SUPPLIED MATERIAL »
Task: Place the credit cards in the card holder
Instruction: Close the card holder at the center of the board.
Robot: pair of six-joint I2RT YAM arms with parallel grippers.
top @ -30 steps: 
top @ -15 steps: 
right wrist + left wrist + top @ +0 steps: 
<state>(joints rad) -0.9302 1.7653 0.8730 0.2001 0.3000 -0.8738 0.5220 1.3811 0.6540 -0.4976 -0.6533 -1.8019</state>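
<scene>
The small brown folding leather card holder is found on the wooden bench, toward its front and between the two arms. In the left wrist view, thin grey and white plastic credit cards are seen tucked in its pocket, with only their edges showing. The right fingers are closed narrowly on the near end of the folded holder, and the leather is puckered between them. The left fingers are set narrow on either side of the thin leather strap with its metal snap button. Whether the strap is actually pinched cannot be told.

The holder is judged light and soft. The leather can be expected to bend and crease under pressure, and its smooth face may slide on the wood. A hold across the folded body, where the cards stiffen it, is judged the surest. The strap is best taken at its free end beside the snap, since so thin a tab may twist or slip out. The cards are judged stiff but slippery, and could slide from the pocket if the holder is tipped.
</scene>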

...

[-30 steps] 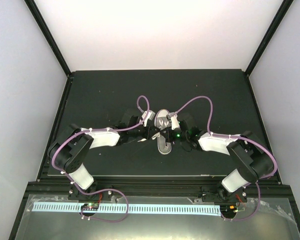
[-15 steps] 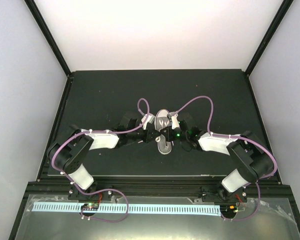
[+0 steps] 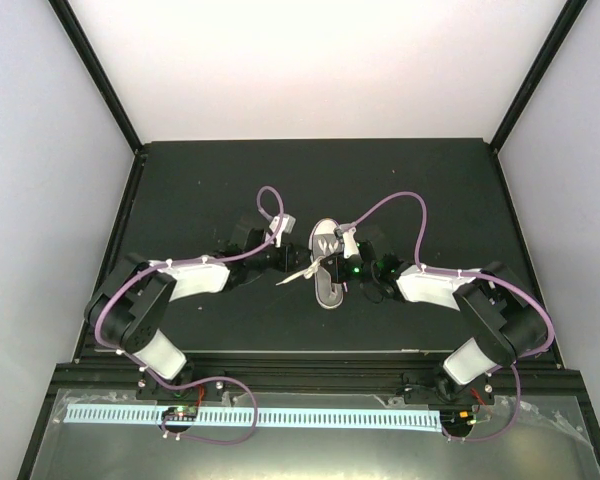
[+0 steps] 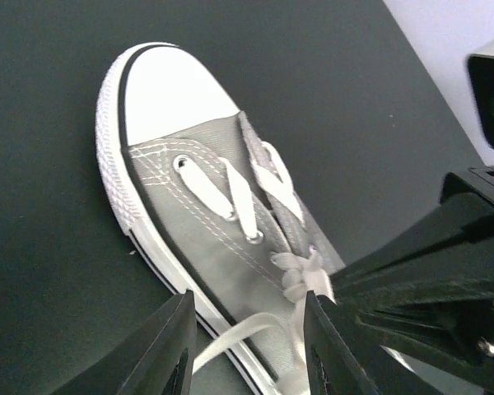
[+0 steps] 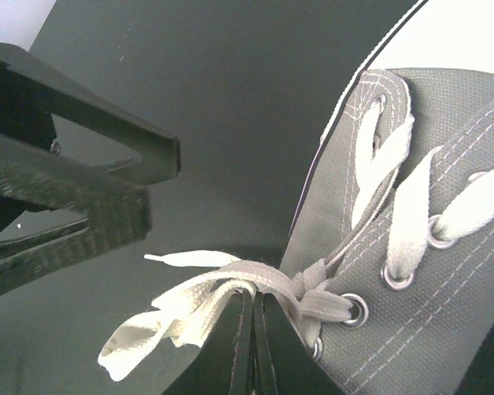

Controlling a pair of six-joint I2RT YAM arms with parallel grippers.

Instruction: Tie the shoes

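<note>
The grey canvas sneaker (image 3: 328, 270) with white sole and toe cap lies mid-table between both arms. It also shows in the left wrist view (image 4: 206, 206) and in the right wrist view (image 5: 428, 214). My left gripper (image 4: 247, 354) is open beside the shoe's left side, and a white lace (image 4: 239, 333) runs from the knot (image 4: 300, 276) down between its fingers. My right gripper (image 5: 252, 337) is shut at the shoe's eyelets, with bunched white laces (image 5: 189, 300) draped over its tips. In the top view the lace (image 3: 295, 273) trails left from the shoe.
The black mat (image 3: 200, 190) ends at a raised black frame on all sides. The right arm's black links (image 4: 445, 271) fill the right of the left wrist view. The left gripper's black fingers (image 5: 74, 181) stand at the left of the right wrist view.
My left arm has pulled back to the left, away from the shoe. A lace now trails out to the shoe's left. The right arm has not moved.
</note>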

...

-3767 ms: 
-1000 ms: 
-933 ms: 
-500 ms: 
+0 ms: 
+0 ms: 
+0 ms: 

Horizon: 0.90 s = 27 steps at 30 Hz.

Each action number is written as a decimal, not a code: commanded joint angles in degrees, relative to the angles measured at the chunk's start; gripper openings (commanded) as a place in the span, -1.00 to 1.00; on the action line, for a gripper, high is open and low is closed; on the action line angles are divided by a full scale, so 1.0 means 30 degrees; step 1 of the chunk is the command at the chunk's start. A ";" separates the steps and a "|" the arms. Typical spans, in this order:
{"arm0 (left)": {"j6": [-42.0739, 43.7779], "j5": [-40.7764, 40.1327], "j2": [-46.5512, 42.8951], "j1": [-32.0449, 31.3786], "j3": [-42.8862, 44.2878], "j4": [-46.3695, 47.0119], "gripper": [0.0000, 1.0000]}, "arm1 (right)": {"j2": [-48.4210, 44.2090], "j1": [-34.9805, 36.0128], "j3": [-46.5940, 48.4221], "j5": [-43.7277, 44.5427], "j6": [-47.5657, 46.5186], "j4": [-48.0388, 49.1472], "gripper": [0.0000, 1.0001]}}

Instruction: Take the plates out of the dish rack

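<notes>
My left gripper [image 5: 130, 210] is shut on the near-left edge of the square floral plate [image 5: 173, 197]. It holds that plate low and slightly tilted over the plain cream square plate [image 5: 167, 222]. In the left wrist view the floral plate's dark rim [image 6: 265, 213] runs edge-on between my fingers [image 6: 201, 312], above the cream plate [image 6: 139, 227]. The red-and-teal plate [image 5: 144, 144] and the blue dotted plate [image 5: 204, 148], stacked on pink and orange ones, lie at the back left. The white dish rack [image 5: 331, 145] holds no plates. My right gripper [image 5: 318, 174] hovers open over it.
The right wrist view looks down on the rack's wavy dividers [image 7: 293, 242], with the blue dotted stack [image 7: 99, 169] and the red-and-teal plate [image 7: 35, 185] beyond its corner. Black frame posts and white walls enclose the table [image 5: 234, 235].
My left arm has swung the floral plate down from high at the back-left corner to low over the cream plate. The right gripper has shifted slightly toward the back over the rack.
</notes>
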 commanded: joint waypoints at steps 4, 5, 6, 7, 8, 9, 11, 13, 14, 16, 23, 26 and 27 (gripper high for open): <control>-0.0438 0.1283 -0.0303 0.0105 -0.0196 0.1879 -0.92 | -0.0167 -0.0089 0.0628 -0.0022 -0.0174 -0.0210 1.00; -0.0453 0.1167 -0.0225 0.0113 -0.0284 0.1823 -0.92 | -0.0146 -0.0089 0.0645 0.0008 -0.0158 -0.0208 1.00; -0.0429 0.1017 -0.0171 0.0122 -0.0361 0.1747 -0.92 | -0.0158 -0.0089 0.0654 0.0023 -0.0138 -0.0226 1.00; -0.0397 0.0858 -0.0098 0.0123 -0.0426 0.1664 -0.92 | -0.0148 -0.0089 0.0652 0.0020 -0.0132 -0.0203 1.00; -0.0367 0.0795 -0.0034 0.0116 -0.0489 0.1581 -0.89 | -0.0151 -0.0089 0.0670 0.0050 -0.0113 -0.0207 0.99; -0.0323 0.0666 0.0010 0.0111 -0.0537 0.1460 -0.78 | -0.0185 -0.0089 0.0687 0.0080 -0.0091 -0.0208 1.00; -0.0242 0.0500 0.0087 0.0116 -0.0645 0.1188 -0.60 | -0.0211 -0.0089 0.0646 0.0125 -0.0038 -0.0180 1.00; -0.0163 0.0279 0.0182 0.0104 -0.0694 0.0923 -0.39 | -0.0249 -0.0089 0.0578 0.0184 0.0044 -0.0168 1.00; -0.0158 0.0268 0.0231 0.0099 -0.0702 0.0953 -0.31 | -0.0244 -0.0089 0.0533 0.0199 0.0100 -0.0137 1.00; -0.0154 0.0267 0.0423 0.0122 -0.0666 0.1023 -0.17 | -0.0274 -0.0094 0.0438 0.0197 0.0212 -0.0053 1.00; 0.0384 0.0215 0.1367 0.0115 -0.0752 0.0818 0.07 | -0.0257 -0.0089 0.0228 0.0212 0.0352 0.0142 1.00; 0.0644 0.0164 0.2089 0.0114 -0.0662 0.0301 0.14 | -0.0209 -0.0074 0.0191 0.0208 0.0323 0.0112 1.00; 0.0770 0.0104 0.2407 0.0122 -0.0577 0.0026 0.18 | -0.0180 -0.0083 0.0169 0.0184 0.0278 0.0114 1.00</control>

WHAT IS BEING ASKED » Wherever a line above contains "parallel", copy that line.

OUTPUT OF THE TASK »
Robot: pair of six-joint I2RT YAM arms with parallel grippers.
Controlling a pair of six-joint I2RT YAM arms with parallel grippers.

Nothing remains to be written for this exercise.